Improved accuracy in the patient setup procedure can potentially permit the reduction of safety margins [
3]. Accurate localization of the tumor position at the time of radiotherapy delivery is therefore of particular importance. Image-guided radiotherapy (IGRT) is a modern method that achieves highly accurate patient setup verification [
4-
6]. Of the image-guided technologies, kilovoltage cone beam computed tomography (kV-CBCT) is one of the most commonly used methods to provide the volumetric anatomic information, and to evaluate and correct patient positioning before each treatment fraction [
7]. A further improvement of the positioning accuracy can be achieved by combining kV-CBCT with a 6-degree-of-freedom (6DoF) couch [
6,
8-
10]. However, to our knowledge, only a few studies have analyzed setup errors for postoperative gynecological cancer patients in the context of a combined IGRT and 6DoF couch.
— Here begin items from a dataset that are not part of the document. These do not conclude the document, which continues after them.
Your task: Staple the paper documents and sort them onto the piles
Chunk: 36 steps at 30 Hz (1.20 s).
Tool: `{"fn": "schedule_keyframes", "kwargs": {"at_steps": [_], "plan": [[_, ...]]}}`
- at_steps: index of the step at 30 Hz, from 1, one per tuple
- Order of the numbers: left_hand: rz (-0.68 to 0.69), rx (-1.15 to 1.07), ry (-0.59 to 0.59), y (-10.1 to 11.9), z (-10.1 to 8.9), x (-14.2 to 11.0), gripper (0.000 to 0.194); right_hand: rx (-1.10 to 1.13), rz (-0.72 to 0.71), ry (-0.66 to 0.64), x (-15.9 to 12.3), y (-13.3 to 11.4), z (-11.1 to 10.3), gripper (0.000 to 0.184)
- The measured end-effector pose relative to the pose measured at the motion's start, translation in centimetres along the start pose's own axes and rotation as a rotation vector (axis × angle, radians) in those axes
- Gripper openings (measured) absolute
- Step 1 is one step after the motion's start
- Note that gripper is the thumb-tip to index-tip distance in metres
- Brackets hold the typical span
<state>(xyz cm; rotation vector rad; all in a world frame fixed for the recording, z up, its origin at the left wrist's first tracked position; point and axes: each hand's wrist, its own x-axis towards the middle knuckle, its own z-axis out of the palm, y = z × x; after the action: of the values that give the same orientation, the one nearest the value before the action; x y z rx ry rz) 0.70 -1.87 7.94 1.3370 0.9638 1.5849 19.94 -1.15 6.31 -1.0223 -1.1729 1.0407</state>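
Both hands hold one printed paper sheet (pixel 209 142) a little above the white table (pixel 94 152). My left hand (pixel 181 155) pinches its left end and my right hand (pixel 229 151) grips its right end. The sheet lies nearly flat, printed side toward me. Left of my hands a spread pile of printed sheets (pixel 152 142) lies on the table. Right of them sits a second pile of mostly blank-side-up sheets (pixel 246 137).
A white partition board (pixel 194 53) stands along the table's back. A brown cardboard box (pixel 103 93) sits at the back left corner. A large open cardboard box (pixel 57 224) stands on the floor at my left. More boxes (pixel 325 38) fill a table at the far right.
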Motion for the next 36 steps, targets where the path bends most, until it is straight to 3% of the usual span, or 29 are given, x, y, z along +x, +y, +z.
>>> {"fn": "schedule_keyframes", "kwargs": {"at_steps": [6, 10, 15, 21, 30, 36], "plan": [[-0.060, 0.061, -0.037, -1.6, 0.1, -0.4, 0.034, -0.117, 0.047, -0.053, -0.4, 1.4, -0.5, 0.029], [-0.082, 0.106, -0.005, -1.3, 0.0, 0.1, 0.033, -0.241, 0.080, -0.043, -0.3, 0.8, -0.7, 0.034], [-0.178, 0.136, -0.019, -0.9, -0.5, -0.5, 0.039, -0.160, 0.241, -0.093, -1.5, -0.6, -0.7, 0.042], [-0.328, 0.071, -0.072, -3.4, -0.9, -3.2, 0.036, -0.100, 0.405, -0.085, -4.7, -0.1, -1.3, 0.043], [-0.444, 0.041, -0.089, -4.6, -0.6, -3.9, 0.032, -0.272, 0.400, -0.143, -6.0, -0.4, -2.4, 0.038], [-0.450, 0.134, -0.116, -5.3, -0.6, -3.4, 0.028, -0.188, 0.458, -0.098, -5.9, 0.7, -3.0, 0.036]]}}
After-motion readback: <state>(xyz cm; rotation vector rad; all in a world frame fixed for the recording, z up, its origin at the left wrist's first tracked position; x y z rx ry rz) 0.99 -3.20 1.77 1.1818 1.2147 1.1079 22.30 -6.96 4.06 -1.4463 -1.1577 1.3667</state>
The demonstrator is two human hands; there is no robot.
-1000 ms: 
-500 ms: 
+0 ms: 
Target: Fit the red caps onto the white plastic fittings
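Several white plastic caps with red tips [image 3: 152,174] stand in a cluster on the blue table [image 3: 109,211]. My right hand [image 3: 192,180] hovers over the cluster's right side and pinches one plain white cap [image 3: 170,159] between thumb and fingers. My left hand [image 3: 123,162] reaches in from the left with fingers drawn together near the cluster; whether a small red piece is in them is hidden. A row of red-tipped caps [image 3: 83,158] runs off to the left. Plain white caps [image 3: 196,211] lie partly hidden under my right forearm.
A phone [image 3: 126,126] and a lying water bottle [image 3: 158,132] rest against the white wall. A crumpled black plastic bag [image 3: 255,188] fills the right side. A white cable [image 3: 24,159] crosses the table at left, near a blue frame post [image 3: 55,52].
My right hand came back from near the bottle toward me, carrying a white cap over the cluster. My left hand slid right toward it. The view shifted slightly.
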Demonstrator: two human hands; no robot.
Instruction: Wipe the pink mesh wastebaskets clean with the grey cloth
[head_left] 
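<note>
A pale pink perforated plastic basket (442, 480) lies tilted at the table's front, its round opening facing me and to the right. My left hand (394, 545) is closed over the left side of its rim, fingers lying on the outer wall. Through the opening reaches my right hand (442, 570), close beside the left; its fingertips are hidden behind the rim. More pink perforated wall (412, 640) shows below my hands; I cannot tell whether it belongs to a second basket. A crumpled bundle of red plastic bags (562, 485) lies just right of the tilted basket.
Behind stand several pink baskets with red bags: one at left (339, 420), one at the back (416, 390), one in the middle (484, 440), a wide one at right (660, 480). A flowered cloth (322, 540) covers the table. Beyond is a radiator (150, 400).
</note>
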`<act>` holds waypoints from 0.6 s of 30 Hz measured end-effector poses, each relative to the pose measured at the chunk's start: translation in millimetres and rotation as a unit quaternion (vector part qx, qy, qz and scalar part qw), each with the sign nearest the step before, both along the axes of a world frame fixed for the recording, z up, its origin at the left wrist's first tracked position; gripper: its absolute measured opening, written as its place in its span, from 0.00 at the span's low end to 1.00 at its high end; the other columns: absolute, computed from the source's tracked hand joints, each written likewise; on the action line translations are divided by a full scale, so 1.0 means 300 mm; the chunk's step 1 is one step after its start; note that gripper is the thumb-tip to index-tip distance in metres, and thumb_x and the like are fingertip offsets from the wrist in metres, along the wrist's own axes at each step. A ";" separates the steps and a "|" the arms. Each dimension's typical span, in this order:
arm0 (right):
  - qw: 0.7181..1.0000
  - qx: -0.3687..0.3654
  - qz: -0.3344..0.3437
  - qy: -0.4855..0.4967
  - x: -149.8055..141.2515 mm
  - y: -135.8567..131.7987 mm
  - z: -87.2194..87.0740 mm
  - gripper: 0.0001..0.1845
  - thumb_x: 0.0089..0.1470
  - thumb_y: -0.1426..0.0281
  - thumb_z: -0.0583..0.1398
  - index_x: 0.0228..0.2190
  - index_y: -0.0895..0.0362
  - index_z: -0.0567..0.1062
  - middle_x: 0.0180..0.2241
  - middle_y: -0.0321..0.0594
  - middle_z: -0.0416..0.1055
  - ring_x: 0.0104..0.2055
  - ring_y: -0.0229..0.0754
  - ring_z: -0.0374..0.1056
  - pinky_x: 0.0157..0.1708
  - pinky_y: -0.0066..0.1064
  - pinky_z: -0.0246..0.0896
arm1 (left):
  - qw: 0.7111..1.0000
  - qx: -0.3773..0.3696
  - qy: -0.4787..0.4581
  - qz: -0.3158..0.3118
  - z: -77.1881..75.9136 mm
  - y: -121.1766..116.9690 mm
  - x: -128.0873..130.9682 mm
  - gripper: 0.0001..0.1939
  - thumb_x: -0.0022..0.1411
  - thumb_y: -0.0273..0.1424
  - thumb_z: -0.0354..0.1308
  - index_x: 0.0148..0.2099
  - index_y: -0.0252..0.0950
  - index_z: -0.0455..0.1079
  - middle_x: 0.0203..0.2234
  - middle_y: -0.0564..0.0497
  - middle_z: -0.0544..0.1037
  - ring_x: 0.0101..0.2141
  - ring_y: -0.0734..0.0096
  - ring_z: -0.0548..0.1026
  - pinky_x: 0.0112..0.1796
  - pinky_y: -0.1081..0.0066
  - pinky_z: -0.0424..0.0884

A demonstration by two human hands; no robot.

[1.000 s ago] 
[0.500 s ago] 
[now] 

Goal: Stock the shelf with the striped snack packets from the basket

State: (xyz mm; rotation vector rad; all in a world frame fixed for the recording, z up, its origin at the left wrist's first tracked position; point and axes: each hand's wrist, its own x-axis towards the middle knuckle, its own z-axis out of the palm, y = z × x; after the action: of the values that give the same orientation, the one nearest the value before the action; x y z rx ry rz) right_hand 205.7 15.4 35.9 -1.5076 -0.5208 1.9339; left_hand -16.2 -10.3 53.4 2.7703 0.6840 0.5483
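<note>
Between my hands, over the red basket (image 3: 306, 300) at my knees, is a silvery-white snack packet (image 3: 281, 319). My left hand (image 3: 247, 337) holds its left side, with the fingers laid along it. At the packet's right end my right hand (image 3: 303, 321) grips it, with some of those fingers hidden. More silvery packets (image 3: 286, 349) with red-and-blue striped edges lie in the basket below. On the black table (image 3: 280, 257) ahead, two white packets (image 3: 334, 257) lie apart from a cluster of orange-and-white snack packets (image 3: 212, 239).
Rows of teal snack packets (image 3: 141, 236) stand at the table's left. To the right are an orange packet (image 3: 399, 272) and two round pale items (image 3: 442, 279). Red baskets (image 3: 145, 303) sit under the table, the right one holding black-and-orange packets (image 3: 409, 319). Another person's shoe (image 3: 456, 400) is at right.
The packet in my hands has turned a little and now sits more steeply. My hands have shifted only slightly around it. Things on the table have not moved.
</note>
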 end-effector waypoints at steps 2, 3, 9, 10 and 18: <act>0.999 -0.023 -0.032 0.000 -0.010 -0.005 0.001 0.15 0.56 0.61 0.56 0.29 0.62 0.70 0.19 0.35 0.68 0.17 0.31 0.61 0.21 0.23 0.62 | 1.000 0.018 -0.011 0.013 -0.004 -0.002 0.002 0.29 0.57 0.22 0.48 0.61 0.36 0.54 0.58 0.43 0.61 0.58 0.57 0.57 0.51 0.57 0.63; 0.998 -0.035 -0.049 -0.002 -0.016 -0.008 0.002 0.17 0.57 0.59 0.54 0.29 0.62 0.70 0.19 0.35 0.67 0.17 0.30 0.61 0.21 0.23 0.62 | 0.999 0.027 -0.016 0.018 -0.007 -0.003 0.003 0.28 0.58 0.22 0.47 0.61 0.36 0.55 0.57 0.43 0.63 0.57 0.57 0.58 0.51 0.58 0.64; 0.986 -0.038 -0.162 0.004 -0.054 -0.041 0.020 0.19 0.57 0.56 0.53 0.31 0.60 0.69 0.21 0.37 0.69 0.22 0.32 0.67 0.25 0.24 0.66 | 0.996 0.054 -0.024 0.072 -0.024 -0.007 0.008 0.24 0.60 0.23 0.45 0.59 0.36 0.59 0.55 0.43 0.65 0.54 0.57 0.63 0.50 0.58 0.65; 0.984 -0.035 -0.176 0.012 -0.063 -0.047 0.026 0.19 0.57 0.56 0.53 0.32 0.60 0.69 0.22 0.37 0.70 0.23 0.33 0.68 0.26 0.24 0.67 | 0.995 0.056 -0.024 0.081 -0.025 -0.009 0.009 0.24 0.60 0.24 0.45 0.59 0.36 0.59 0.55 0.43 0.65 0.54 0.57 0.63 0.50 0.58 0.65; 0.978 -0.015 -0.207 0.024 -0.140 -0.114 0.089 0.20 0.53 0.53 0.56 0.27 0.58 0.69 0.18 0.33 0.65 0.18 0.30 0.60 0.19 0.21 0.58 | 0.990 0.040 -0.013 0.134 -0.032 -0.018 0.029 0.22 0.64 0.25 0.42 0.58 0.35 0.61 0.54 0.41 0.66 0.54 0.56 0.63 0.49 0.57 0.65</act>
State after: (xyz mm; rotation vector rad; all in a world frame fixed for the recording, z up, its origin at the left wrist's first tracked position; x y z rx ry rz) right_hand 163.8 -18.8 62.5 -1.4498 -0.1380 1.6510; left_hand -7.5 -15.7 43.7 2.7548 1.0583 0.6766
In our study, all the patients were treated with volumetric-modulated arc therapy (VMAT), which is a form of IMRT that can provide even better sparing of OAR, with fewer monitor units and a lower delivery time than fixed-angle IMRT [
11]. Treatment time reduction may play a role in reducing both patients’ discomfort and the potential for intra-fractional motion. The aim of this work is to determine setup errors in six dimensions in the management of postoperative gynecological cancer using daily kV-CBCT, to determine appropriate PTV margins (M
PTV) in terms of the results obtained, and to evaluate the dose of radiation to OAR and irradiated volume changes on the basis of the appropriate M
PTV.
Methods
Patient characteristics
From January to May 2014, 13 postoperative gynecological cancer patients treated by combined chemotherapy and VMAT at the Peking University Third Hospital were prospectively studied. Of the 13 patients, six were diagnosed with cervical cancer and the remainder had endometrial cancer. The patients were staged according to the International Federation of Gynecology and Obstetrics (FIGO) Surgical Staging Systems for cervical and endometrial carcinoma. All patients were confirmed to be at high risk for relapse after radical hysterectomy with pelvic lymphadenectomy. This study was approved by the Peking University Third Hospital review board and written informed consent was obtained from these patients. The characteristics of the patient cohort are shown in Table
1.
Table 1
Patient characteristics (n = 13)
Age (years) | |
Median | 56 |
Range | 39-63 |
Histology
| |
Squamous cell carcinoma | 6 (46.2%) |
Adenocarcinoma | 7 (53.8%) |
FIGO stage
| |
IA | 2 (15.4%) |
IB | 1 (7.7%) |
IB1 | 4 (30.8%) |
IIA | 3 (23.1%) |
IIA1 | 3 (23.1%) |
Histopathological risk factors
| |
Deep stromal invasion ≥1/2 | 4 (30.8%) |
Lymphovascular involvement | 7 (53.9%) |
Pelvic lymph node metastasis | 2 (15.4%) |
Parametrial involvement | 2 (15.4%) |
High grade | 10 (77%) |
No. of histopathological risk factors
| |
1 | 4 (30.8%) |
2 | 6 (46.2%) |
3 | 3 (23.1%) |
CT simulation and treatment planning
All patients were instructed to empty the rectum, fill the bladder, and drink 1000 ml water 1 hour before the CT simulation and each treatment fraction. All patients had a CT scan for treatment planning. Patients were immobilized in the supine position using thermoplastic body mask fixation and feetfix (CIVCO, Orange City, IA, USA), with their arms raised above the head and each hand clasping the opposite elbow. The scans ranged from the upper edge of the first lumbar vertebra to 5 cm inferior to the ischial tuberosity, with 5 mm slice thickness and spacing. The images were transferred to the treatment planning system (Oncentra® External Beam v4.3) for contouring and treatment planning. The target volumes were delineated in accordance with the ICRU reports 50 and 62 [
2,
12] and the consensus guidelines achieved by the Radiation Therapy Oncology Group (RTOG) study 4018 [
13]. The PTVs were obtained by using three-dimensional (3D) automatic expansions of CTVs, adding 5 mm in the medio-lateral (ML) and posterior (P) directions, and 8 mm in the superio-inferior (SI) and anterior (A) directions. The prescribed dose was 50.4 Gy to 95% of the PTV in a total of 28 fractions. All patients were treated with one fraction for 5 days per week.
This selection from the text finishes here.